Where does "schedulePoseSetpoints" occur in the listing? Copy every line that holds it.

## INPUT DATA
========

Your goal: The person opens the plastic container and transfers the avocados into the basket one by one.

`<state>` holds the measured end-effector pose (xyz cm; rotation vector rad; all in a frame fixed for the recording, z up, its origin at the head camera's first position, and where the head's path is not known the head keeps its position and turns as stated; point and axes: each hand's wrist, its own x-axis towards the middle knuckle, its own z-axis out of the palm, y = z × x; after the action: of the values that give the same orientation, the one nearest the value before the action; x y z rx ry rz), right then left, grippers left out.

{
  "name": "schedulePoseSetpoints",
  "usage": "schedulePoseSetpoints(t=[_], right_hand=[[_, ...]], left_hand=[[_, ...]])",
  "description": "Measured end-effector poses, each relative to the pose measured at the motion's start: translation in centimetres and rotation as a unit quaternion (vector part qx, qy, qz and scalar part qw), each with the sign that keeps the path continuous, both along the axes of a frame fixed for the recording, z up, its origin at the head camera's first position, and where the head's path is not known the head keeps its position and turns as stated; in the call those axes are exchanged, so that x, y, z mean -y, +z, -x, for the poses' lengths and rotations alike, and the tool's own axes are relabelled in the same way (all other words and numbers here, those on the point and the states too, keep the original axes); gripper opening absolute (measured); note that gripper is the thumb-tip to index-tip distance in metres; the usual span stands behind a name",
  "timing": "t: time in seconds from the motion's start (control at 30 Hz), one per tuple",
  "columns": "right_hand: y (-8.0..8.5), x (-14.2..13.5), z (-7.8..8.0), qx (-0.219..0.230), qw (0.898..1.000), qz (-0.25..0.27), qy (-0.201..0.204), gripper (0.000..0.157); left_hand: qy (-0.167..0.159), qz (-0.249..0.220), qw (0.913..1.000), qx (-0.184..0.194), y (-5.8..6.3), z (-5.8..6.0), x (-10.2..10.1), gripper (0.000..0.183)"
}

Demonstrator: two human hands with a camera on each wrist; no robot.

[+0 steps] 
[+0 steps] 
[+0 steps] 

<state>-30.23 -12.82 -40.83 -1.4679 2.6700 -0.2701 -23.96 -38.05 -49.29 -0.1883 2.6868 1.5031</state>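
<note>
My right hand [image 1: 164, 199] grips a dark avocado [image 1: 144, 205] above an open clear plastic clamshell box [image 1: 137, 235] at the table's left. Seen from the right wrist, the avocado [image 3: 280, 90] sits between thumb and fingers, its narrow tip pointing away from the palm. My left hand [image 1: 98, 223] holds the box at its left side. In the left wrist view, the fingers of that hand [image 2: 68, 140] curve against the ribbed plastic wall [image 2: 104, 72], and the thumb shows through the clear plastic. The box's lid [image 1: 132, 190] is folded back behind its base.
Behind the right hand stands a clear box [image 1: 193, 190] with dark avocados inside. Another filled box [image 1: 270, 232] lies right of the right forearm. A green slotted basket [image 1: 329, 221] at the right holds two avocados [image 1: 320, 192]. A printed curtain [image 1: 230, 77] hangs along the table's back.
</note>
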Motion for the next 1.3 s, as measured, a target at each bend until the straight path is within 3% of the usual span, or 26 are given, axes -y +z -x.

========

## PROBLEM SOLUTION
  "name": "schedulePoseSetpoints",
  "usage": "schedulePoseSetpoints(t=[_], right_hand=[[_, ...]], left_hand=[[_, ...]])",

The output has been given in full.